The liquidators of Lonnex (Ross McDermott and John Potts) had commenced proceedings pursuing claims which arose from a striking series of transactions. Lonnex and a related company Millennium Management Pty Ltd each operated two medical practices at different locations in Melbourne. The day after establishing a tax consolidated group with related entities, Lonnex and Millennium both sold their assets – their 4 clinics – to Lonnex & Millennium Management Holdings Pty Ltd (LMMH) for $22m and $18m respectively. These amounts were payable at LMMH’s option by way of intercompany loans.
On the same day, Lonnex and Millennium forgave those loans.
Under the transactions LMMH acquired some of their liabilities. However others, principally those owing to the Commissioners of Taxation and State Revenue, were left with Lonnex and Millennium. The owner of the shares in LMMH, Dr Geoffrey Edelsten, subsequently onsold them. (See -)
The liquidators of Lonnex claimed inter alia that the release of the debts given by Lonnex to LMMH was an uncommercial transaction under s 588FB of the Corporations Act 2001 (Cth), and an unreasonable director-related transaction under s 588FDA, and sought judgment in the sum of $22m. The liquidator of Millennium (Andrew Yeo) subsequently issued a corresponding proceeding. LMMH’s defence included arguments that the forgiveness of the loans was part of a larger composite transaction under which benefits flowed to Lonnex and Millennium, such that the impugned transactions were neither uncommercial nor unreasonable. (See )
Lonnex’s creditors were recorded in the judgment as including the Commissioner ($7.7m), the State Revenue Office ($264K), “perhaps” Dr Edelston ($3.6m) and minor creditors including Medicare. (See )
The Commissioner had funded Lonnex’s liquidators to conduct the Lonnex proceedings up to mediation. Agreement had not been reached on funding beyond that. (See )
Following mediation, Lonnex’s liquidators made applications under s 477(2B) and the then s 511 of the Corporations Act for orders directing that they were justified in compromising the proceeding and approving their entry into terms of settlement accordingly. An associate judge refused that application. The liquidators sought leave to appeal. The Commissioner of Taxation, being the largest creditor, appeared in opposition to the liquidators’ application. (See ) Indeed the proposed settlement was opposed by the Commissioner, the State Revenue Office, and the trustee in bankruptcy. (See )
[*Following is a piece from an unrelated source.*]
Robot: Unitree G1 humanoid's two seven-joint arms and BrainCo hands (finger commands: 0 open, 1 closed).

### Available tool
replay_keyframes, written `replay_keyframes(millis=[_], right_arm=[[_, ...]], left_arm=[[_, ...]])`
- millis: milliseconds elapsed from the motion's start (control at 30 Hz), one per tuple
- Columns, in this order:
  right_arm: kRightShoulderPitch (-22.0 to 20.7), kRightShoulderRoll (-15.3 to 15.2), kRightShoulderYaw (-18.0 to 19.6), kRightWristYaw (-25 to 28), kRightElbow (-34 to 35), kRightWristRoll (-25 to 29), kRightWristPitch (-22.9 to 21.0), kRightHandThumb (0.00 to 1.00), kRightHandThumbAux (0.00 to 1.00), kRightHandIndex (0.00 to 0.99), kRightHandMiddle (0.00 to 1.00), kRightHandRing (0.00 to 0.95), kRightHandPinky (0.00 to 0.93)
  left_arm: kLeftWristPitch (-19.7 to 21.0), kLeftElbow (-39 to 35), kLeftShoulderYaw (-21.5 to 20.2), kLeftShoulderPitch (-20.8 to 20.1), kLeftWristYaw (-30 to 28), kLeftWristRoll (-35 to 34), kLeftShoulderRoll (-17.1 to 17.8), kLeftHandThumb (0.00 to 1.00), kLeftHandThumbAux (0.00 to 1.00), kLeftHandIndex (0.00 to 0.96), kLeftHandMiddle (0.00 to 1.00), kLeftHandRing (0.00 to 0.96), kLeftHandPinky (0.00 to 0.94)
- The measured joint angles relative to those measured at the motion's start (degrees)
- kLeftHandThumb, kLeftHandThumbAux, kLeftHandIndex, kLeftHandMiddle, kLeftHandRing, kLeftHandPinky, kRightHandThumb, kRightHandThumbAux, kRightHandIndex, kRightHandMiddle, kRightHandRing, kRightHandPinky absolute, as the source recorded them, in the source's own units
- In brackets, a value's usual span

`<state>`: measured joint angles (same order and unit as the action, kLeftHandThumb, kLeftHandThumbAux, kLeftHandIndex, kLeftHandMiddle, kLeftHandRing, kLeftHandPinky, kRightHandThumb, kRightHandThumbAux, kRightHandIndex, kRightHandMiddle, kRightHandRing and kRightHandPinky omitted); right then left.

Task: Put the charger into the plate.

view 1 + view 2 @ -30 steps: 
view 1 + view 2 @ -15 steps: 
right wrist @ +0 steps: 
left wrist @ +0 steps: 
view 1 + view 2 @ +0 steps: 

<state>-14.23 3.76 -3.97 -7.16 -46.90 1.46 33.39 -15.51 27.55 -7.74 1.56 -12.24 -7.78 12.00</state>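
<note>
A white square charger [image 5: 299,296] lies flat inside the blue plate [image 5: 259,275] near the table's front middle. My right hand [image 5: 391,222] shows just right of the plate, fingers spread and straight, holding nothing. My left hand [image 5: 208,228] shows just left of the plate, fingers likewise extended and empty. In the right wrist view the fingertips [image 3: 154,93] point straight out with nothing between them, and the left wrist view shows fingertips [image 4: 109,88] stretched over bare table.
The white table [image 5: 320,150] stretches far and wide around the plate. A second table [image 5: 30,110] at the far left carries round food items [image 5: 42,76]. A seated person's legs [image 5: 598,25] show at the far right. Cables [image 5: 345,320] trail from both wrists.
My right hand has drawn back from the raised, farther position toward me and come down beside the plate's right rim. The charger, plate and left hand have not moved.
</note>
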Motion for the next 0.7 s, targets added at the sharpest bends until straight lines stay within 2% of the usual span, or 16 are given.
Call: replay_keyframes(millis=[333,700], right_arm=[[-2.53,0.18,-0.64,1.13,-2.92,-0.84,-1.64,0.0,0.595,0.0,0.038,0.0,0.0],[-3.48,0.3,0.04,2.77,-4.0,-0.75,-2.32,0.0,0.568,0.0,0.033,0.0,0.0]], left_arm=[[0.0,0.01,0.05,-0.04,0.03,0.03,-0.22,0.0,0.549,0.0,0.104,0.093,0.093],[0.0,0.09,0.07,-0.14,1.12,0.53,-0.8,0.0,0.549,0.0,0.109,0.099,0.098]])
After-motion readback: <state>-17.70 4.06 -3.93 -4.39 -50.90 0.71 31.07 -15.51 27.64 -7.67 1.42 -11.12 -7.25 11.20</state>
Broadly, the liquidators argued that the proposed settlement was a reasonable commercial outcome and that they had not been put in funds to contest the proceeding further. The Commissioner disputed the wisdom of accepting the settlement and wanted a different liquidator appointed to pursue Lonnex’s litigation. (See ) Senior Counsel for the Commissioner informed the Court of Appeal that if Millennium’s liquidator Mr Yeo were to take over as liquidator of Lonnex, the Commissioner would be prepared to enter into a funding arrangement with him, and that Mr Yeo had consented to act as liquidator of Lonnex.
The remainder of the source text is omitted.